What are drivers to do when their Nissan engine experiences failures while driving? Unfortunately, the news of how to fix this problem might not be clear yet.
Several Nissan owners have reported engine failures, loss of power, and engine knocking noises while driving their vehicles. The troublesome aspect of this issue is that most of the vehicles are less than two years old, and all of them are less than four years old. The engines in question make it difficult for drivers to enjoy their vehicles and continue the drive on any road.
Which engines are impacted by this problem?
Two engines are subject to this recent issue, which includes metal chunks and shavings being found in the oil pans of several Nissan vehicles. The engines in question are the 1.5-liter three-cylinder KR15DDt model and the 2.0-liter KR20DDT 4-cylinder engine. These two engines are now under investigation by the National Highway Traffic Safety Administration (NHTSA) and the Office of Defect Investigation (ODI).
These two engines are used in three of the most popular Nissan vehicles:
- 2021-2023 Nissan Rogue
- 2019-2021 Nissan Altima
- 2019-2021 Infiniti QX50
In total, as many as 454,840 engines are under this preliminary investigation.
Are any of the issues already known by Nissan?
Nissan is aware of some of the issues with these two engines and has attempted to address the problems by changing several manufacturing processes. So far, these changes haven’t fixed any of the issues, which brings the ODI into the investigation. The manufacturing changes were made in an attempt to address damage to the main bearing and L-link, which can lead to the engines’ seizing.
The commonality between these two engines is that both use variable compression technology. This system has a multi-link system that varies the piston’s top dead and bottom dead center positions to alter the compression ratio. This tech allows the ECU to control the engine based on conditions, which ensures the right amount of power or efficiency is present while driving.
What seems to be the root cause of this problem?
Both Nissan and the NHTSA seem to be baffled by this problem and don’t understand exactly what’s causing the problems in these engines. Since these two engines use variable compression systems, this is likely at least part of the root cause of the problem. This means more than 450,000 drivers on the road could experience serious problems with their vehicles. This should be enough to put some pressure on Nissan, the NHTSA, and the ODI to find a fix for the problem quickly.
Is Nissan issuing a recall for these engine failures?
The Nissan engines that experience dramatic failure are a bit of a mystery thus far. In fact, because the NHTSA can’t find a root cause or reason to compel Nissan to issue a recall, none has been issued yet. The NHTSA has launched an investigation into these engines to understand the scope of the problem, the frequency of the engine failures, and the safety concerns associated with them.
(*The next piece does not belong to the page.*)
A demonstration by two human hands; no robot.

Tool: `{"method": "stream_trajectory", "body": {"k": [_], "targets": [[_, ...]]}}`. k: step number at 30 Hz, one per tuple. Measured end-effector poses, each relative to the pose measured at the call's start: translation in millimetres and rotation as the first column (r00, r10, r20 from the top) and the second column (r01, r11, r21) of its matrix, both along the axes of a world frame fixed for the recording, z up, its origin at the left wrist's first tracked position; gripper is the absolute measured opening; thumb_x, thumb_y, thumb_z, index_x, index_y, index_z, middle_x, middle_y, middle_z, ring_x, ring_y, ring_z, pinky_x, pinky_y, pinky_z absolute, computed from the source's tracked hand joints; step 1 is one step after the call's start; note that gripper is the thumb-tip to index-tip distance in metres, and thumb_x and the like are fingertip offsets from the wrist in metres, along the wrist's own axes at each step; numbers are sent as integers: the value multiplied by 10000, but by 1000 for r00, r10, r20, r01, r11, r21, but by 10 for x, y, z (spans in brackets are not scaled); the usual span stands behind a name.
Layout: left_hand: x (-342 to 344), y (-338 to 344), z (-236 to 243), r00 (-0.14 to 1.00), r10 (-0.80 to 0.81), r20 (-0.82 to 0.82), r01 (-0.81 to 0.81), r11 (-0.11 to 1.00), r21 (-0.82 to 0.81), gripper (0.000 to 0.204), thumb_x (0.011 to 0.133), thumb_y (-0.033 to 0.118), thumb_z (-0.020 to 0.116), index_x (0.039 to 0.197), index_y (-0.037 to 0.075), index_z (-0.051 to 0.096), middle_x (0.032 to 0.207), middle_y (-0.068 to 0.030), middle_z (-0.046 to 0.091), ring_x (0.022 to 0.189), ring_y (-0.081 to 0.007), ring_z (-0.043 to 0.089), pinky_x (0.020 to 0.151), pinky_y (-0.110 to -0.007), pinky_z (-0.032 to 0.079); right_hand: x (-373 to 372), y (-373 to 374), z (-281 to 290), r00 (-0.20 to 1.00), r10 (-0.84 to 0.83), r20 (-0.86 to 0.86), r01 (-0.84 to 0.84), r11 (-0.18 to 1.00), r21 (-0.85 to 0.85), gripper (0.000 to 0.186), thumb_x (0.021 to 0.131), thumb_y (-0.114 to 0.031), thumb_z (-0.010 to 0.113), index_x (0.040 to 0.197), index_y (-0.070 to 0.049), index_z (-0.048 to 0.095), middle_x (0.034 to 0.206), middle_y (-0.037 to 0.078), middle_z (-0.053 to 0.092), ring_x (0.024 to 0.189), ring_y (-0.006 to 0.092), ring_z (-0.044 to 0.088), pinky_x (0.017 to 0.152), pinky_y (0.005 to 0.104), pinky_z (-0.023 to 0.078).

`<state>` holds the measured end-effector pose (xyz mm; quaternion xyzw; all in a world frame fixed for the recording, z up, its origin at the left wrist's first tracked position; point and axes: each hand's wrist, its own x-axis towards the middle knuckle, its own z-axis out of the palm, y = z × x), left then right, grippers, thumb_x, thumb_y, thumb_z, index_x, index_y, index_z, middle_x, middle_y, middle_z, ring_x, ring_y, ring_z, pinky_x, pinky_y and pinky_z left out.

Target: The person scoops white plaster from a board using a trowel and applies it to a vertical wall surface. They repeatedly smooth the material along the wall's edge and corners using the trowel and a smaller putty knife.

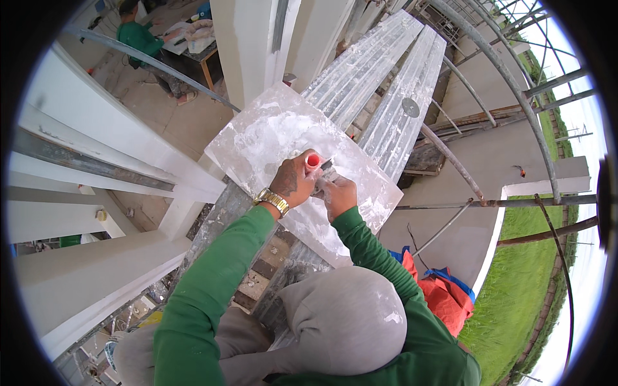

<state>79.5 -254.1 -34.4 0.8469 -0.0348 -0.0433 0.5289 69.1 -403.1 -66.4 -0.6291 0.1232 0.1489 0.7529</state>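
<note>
A broad pale board [251,138], smeared with white plaster, lies across metal scaffold planks in front of me. Over its middle my two hands are close together. My left hand [291,183], with a gold watch at its wrist, is closed around a red round-ended handle [312,161] seen end-on; the rest of that tool is hidden. Just right of it my right hand [338,194] is closed, its fingers at a small dark flat blade [327,167] coated with white paste. Whether blade and red handle are one tool, I cannot tell.
Ribbed metal planks [402,103] run away to the far right, with a gap between them. Scaffold pipes [454,161] stand on the right, above grass [515,283]. A red and blue cloth [444,299] lies near my right arm. Below left, another person [138,42] works at a table.
</note>
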Motion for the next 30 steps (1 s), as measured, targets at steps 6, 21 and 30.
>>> {"method": "stream_trajectory", "body": {"k": [6,21,30], "targets": [[417,205,-24,973,229,30,-225,967,-116,274,847,228,707,1044,39,686,918,-137,718,860,-240,694,783,-347,514,-419,-399,-42,964,70,255,25,936,-351,219,863,-37,583,1047,61,649,866,110,704,749,147,650,694,285,518],[492,519,828,961,58,269,-54,998,-21,334,870,323,696,1079,63,682,958,-101,708,865,-203,662,809,-350,498,-782,-230,-818,-120,988,102,59,109,-992,354,783,-203,591,1090,-41,663,1125,96,531,1014,270,530,775,395,486],[304,665,760,978,132,163,-132,991,-7,299,860,292,679,1063,75,706,970,-152,712,905,-295,682,819,-378,516,163,57,-431,238,949,209,156,175,-972,147,794,-145,617,916,-73,657,1059,61,585,966,246,576,802,416,497]]}}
When the NHTSA and ODI conclude their investigation, Nissan could be forced to issue a recall.
Will all 450,000 engines be subject to a recall?
These Nissan engine failures could be limited to a single batch or specific part failing, which is why this investigation must occur. When the investigation is over, it could be a small batch of engines that face a recall, or it could be all of them because every engine is fitted with a specific part that’s failing.
Nissan took measures to improve the manufacturing process to address issues with these engines. That signals that Nissan was working to address the problem without being compelled to do so by the NHTSA. This is a good sign that Nissan will work with the investigating organizations to ensure these problems are corrected. So far, the parties involved have not issued a warning for owners to stop driving their vehicles.
Is this investigation surprising?
Nissan attempted to take corrective action to fix problems in the VC-Turbo engines but couldn’t find a way to fix the engine failure issues. Because the automaker couldn’t get the job done, the NHTSA will investigate, which was inevitable.
Consumers reporting their Nissan and Infiniti vehicles experience engine failure with several flaws, including metal bits in the oil pain, have expressed their frustrations and concerns to Nissan.
Now that the NHTSA and ODI are involved, we should expect a recall to be issued soon. Once the recall is issued, owners of impacted vehicles will need to visit local dealers to have the problem fixed.